#### DATASET CONTENT:
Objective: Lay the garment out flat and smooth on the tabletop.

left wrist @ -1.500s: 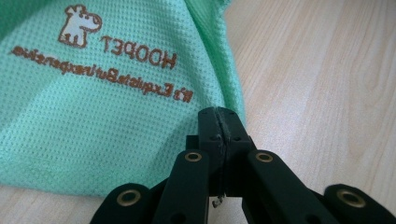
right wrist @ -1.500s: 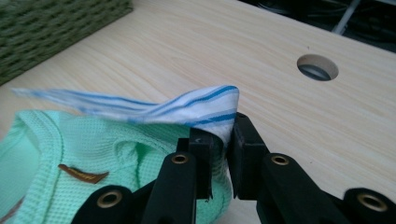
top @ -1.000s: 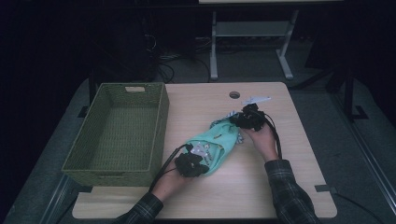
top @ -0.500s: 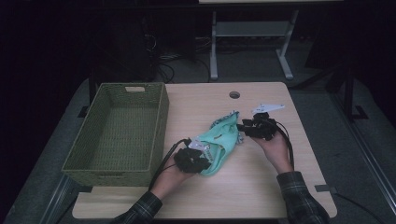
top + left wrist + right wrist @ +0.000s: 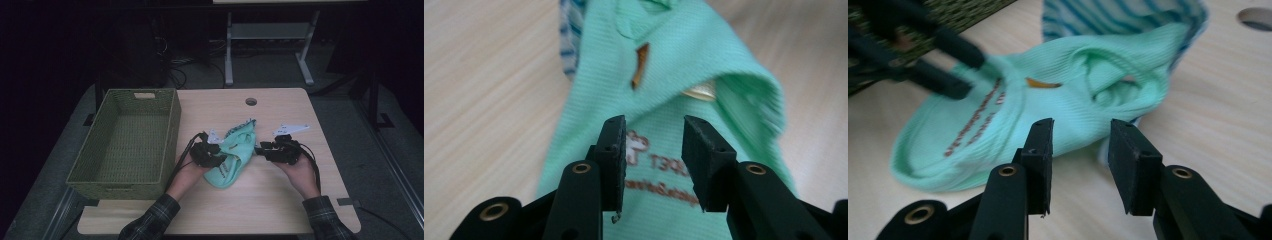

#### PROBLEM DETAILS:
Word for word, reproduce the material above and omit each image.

#### ANSWER TO THIS PROBLEM:
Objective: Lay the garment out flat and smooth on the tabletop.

left wrist @ -1.500s: 
right wrist @ -1.500s: 
top @ -1.000s: 
top @ -0.500s: 
top + left wrist + right wrist @ +0.000s: 

What precedes this is the full answer.